Eating out in Vietnam, literally
STOP, take a deep breath, Go! Traversing the streets of Hanoi, the capital of Vietnam, which buzz with motorbikes and scooters going every direction, is not unlike approaching the city’s street-food stands, which are on every corner and spare inch of pathway.
You need to use your intuition and take it slowly. Arriving at the other side of the street, or at the end of a delicious bowl of pho, is extremely satisfying. A Vietnamese street-food favourite, pho is a noodle soup served with beef or chicken in a clear broth. Spoons are provided with chopsticks for drinking the broth, and every spoonful feels restorative, warming and refreshing. A real tonic.

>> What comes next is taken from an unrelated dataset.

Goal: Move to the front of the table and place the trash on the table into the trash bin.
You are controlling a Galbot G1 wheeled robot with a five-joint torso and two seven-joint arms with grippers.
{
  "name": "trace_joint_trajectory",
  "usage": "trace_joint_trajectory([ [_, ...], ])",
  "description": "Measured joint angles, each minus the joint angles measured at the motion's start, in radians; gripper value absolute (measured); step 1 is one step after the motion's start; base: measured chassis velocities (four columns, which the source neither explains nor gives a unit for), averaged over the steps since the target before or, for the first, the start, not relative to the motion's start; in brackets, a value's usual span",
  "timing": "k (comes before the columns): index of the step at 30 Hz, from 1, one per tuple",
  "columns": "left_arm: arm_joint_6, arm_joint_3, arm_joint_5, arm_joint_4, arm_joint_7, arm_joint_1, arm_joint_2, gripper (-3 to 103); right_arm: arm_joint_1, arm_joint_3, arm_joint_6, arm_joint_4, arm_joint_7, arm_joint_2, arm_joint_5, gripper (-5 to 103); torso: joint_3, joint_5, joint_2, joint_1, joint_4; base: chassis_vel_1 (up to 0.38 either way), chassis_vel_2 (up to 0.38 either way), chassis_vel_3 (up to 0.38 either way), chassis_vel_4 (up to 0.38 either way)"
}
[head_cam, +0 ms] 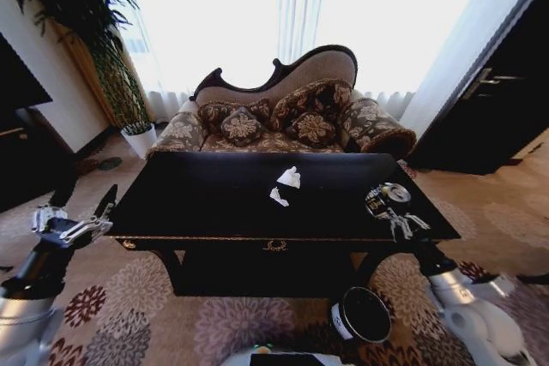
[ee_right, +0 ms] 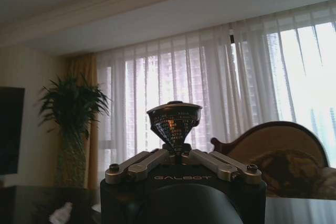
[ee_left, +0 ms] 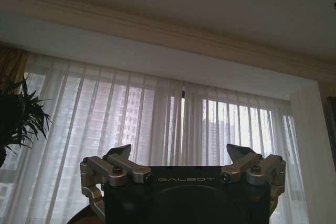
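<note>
The glossy black table (head_cam: 214, 203) stands right before me. On its middle lie a crumpled white tissue (head_cam: 289, 177) and a small white paper scrap (head_cam: 279, 197). My right gripper (head_cam: 391, 214) is over the table's right end, shut on a crushed silver can (head_cam: 389, 195). In the right wrist view the can (ee_right: 174, 121) stands pinched above that gripper (ee_right: 176, 151), with the tissue (ee_right: 60, 213) low on the table (ee_right: 26, 200). The trash bin (head_cam: 361, 315) sits on the carpet below the table's front right. My left gripper (head_cam: 83, 205) hangs open beside the table's left end, pointing up (ee_left: 181, 155).
A patterned sofa (head_cam: 283, 117) with cushions stands behind the table, curtained windows (head_cam: 283, 6) beyond it. A tall potted plant (head_cam: 120, 83) is at the back left, a dark cabinet (head_cam: 17, 143) at the left, a dark door (head_cam: 506, 100) at the right. Flowered carpet (head_cam: 146, 315) lies around.
</note>
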Motion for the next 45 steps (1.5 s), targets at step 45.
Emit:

The pungent smell of fish sauce wafts through the streets and mingles with the smoky odour of barbeques grilling every type of meat (even man’s best friend). The best advice is follow the locals. If a stand is teeming with locals, there’s a reason for it.
My technique was to follow the crowds (and my nose), smile, and point at whatever everybody else was eating. Good street-food stands usually offer one dish, a recipe perfected and passed down through the family for generations.
You will be given a demonstration of the proper way to eat the dish.
A good option for street food, but under the safety of a roof, is Quan An Ngon. Located on Phan Boi Chau street, the restaurant has an extensive menu of street-food dishes from across the country, including fresh Nem Cuon (summer rolls), Gai du du (papaya salads), banh xeo (pancake with shrimp and pork), banh bao (steamed bun dumplings) and the ubiquitous pho.
Take a trip down to Dac Kim’s, on Duong Thanh street, for a lunch of Bun Cha — a typical Hanoi dish, bun cha is grilled pork served in a broth with vermicelli noodles, with fresh herbs and vegetables on the side. Portions here are huge: one is enough for two people, especially if you split a couple of Nem Cua Be (spring rolls with sea crab). Rau Muong, or Morning Glory (also known as water or river spinach) is everywhere, too, an absolutely delicious plate of garlic sautéed green vegetables that are a perfect accompaniment to any dish, any time of day. If you’re peckish for dessert, on a hot weekend afternoon Kem Trang Tien is the place to be for some delicious ice cream (try the sticky rice flavour).
Coffee lovers will not be disappointed in Vietnam; it is the world’s second largest producer. Actually, that’s a serious understatement.
If you love, or even like, coffee, you will probably spend your time here highly caffeinated, due to the sheer volume of cafes and street-coffee vendors.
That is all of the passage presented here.